Honorable Mention #1: Lady Dynamite
There’ve been some solid pug performances on the small screen. In an episode of Friends where Phoebe is contemplating serving as a surrogate, her mom gives her a pug puppy so that she will know the pain of giving up a baby. And on The King of Queens, Spence, played by geek icon Patton Oswalt, has an adorable pug named Alan. But I decided to limit this list to movies, because otherwise Lady Dynamite would run away with the top spot. The murderous Blossom, the flirty Blueberry, and especially the teutonically brilliant Bert are possibly the three greatest characters in the history of television.
Honorable Mention #2: Pocahontas and The Nut Job
I also decided to limit this list to live action, because really, how do you evaluate Percy, Governor Radcliffe’s gluttonous pug in Pocahontas, or Precious, the eccentric pug in The Nut Job, alongside the live action options here. Bonus points to Precious, however, for being voiced by Maya Rudolph.
8-10. Breakin’ All the Rules; The Great Race; The Hobbit: The Desolation of Smaug
I’ll be honest, I’ve never seen Breakin’ All the Rules or The Great Race, and I didn’t realize The Hobbit had pugs in it when I started making this list. But Google tells me there are pugs in them, so there you go. Google also tells me that the pugs who cameo in The Hobbit are Peter Jackson’s actual dogs, which is pretty cool. They’re probably the most interesting creatures in the movie not portrayed by Andy Serkis.
7. Milo and Otis
There are two kinds of people in the world: Those who think Milo and Otis is a cute movie about a couple of animal friends, and those who recognize the truth--that it is the most horrifying film to come out of Japan this side of Takashi Miike’s Audition. Guess what I never need to see a pug do? Watch his mate give birth, then nearly get himself killed trying to fight a bear. No thank you.
6. The Men in Black Trilogy
Here’s a good idea: if you see a pug, make a Men in Black joke to its owner. I guarantee they haven’t already heard it a thousand times before.

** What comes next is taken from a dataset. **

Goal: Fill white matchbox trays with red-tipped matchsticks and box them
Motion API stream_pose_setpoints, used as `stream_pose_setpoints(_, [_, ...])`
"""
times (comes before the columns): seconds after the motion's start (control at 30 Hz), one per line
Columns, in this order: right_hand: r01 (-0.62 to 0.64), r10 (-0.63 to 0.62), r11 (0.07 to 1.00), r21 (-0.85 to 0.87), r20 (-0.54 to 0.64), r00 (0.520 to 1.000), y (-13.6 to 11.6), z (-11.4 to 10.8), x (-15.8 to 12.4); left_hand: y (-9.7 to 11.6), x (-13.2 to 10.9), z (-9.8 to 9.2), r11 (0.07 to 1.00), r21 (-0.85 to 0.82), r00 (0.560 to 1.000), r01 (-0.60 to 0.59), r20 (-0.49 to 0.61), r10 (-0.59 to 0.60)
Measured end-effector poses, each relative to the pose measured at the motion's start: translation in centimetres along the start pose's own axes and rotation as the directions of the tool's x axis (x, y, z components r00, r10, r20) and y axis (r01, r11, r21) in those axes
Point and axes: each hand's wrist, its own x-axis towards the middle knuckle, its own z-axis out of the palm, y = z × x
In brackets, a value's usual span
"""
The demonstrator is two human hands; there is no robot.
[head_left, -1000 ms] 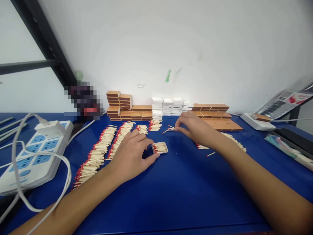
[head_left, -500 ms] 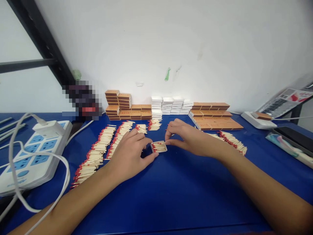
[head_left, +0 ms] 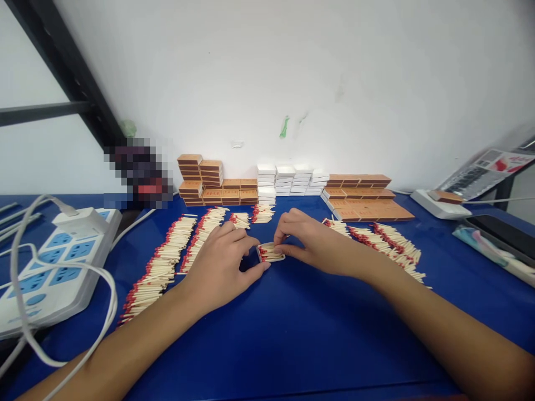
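Note:
A small white matchbox tray (head_left: 278, 259) lies at the middle of the blue table, partly filled with red-headed matches (head_left: 267, 254). My left hand (head_left: 221, 262) steadies the tray from its left side, thumb at the near corner and index finger at the far corner. Over the tray's right end, my right hand (head_left: 305, 239) has thumb and index finger pinched on the ends of matches. Its fingertips partly cover that end of the tray. Long rows of loose matches (head_left: 154, 273) spread to the left of my left hand, and more matches (head_left: 384, 245) lie beyond my right forearm.
Along the wall stand brown matchboxes (head_left: 229, 196), stacked white trays (head_left: 285, 179) and more brown boxes (head_left: 368, 209). A power strip (head_left: 79, 267) with looping white cable (head_left: 112, 295) sits at left. On the right are a phone (head_left: 501, 236) and a white adapter (head_left: 438, 207).
My right hand has shifted slightly left, from the tray's right edge to over the matches in it. My left hand keeps its hold on the tray.

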Motion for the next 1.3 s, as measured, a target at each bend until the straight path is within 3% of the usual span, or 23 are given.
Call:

5. Kingsman: The Secret Service
Now we’re getting into movies that truly capture the essence of the pug, and of pug ownership. It may seem ridiculous to give a spy-in-training a pug puppy to take care of, but that’s only because pugs are inherently ridiculous. They are the pinnacle of human-directed evolution: pointless, useless lumps that are totally maladapted to life in the “wild,” but perfectly adapted for their ecological niche in human civilization: so friggin’ cute that nobody with a soul wouldn’t want to protect them. That’s why asking Eggsy to shoot the pug is such a perfectly sociopathic test.
4. The Campaign
3. Dune
I have a confession: I actually kind of like David Lynch’s Dune. From Kenneth McMillan’s pulsing face boils to Sting’s knife fight in a speedo, it’s a glorious mess of a movie. It’s actually kind of impressive how much of Frank Herbert’s epic novel, and how much dark Lynchian weirdness, they manage to pack into the 2 hours 15 minutes runtime. It’s an absurd, goofy monstrosity that manages to fail as an adaptation, fail as a sci-fi epic, and fail as an art film. It’s spectacular. And that’s where the pug comes in.
There’s an unwritten rule that if your space opera takes place in a fictional galaxy, no nonhuman earth animals should appear. Ronald D. Moore was known to have regretted letting a reference to “chicken pot pie” slip into Battlestar Galactica, because why would they have chickens on Caprica? And Rian Johnson had to dress Carrie Fisher's dog Gary Fisher up as a space dog for his cameo in The Last Jedi. But when faced with adapting Dune, David Lynch said, “fuck it, the Atreides have a pug.”
I have to believe that Lynch knew this movie was ridiculous, so he put a ridiculous animal in the middle of it. It’s the ultimate wink to the audience, like he’s turning right to us and saying, can you believe this shit? This is a movie in which esteemed Shakespearean actor Sir Patrick Stewart runs screaming into battle with a machine gun in one hand and a pug in the other. It’s glorious.
2. The Room
Hai doggie! This pug is possibly the best actor in the film. It hits its marks, its pacing is natural, you really believe its performance.
1. Mansfield Park
The most famous pug in literature is also my choice for the top spot. Jane Austen repeatedly characterizes Lady Bertram through her love of her pug: “She was a woman who spent her days in sitting nicely dressed on a sofa, doing some long piece of needle-work, of little use and no beauty, thinking more of her pug than her children…” The 1999 film captures this aspect of her character pretty much perfectly. Lady Bertram represents a person who has OD’ed on her pug, which is a real risk; the zen of the pug is a seductive thing. It is sufficient unto itself, living in an eternal present with a mind unencumbered by thought or ego. It lacks even a name. It is simply pug.